After intermission, the chorus sang two more pieces in the works (in manuscript): “Prayer of St. Frances,” in a setting that included piano, bassoon and two oboes, by Charles Forsberg (b.1942), and “Vanity of Vanities,” for chorus, strings and solo viola, by Peter Hamlin (b.1951). The guest artist playing the viola was Charles Gray, who has degrees from Wheaton College, the University of Michigan, and Eastman, and is now on the music faculty at St. Olaf. “Vanity of Vanities,” with text taken from the free verse poetry of Ecclesiastes 1:2-11, was especially impressive with text, strings and solo viola woven together in a most clever blend of warm and enchanting sounds.

A set of three pieces, subtitled Music in the Night, began with Sid Robinovich’s “Prayer before Sleep,” sung in Hebrew.
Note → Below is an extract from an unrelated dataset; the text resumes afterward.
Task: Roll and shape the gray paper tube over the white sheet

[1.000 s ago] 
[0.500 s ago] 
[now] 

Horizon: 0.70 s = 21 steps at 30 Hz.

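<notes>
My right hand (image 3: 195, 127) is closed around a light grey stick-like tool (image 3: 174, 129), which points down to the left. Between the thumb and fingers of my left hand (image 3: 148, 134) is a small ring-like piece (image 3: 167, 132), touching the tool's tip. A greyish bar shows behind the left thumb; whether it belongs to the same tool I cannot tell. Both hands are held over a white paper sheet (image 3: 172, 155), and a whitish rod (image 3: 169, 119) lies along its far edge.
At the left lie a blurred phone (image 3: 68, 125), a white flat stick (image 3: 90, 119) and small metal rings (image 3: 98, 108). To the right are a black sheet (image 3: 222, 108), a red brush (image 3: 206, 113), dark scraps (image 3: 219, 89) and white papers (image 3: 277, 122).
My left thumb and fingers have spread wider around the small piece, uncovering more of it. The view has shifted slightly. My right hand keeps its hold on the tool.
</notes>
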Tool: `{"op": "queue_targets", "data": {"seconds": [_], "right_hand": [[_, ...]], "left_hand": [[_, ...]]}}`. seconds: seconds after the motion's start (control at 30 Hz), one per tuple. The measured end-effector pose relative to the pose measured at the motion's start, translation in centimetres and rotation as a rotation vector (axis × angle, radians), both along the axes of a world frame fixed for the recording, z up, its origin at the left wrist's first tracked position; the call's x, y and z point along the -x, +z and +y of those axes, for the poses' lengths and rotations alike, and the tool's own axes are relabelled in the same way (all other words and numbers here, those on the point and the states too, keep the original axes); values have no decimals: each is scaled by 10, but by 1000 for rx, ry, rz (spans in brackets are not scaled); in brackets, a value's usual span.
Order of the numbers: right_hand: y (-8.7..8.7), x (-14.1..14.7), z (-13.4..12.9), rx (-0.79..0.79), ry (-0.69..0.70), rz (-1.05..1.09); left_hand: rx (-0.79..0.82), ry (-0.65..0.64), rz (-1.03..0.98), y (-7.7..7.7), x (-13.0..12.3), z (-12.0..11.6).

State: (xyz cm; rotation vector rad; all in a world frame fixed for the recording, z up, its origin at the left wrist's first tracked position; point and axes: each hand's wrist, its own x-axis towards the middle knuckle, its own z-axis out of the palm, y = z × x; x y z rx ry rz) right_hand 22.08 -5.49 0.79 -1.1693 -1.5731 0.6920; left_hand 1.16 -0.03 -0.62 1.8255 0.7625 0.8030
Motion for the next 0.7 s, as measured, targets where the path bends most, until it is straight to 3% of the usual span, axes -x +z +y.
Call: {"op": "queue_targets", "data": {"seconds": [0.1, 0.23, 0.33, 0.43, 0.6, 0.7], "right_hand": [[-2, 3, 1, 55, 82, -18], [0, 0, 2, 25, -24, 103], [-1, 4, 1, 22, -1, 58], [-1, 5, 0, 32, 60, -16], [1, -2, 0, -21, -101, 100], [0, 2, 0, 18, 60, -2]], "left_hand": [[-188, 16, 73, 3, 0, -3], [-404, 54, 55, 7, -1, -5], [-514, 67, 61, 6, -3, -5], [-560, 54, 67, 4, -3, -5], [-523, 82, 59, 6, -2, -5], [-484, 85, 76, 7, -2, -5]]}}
Eric Whitacre’s bewitching setting of Octavio Paz’s (trans. Muriel Rukeyser) equally bewitching poem, “Water Night,” was beautifully sung with dynamic expressiveness which is the blossom of all music. This set closed with a fine rendition of Ralph Vaughan Williams’ ethereal and transcendent “Serenade to Music.” Composed in 1938 as a tribute to Sir Henry J. Wood for the celebration of his fifty years in service to music, Vaughan Williams chose his text from Shakespeare’s The Merchant of Venice and assigned the solo parts to the sixteen internationally-acclaimed artists engaged for the concert. Among many dignitaries present at the occasion was Rachmaninov, who is said to have had tears in his eyes during the performance of this piece, and who later wrote that he had never before been so moved by music. The soloists in Durham, all members of the choir, were outstanding, as was piano accompanist Paul Melcher — here and in other selections. The viola solo by Gray took the performance to a higher level still.

The concert closed with four spicy spirituals, two with solos by a pair of fine male vocalists from the choir. We heard “Hark, I Hear the Harps Eternal,” arr. Alice Parker, “This Little Light of Mine,” arr. Moses G. Hogan, “City called Heaven,” arr. Josephine Poelinitz, and “Ride On, King Jesus,” another Hogan arrangement. The choir was at home and swinging in this genre.

For encores, Armstrong chose a gospel choir arrangement by Keith McCutchen of “Amazing Grace” and then, after some clearly heartfelt words of appreciation for Rodney Wynkoop, Roberta Van Ness of Hinshaw Music, and others, the evening ended with a deeply-moving rendition of “Beautiful Savior.” There can be no doubt that all those in attendance left for home with a sense of satisfaction and peace.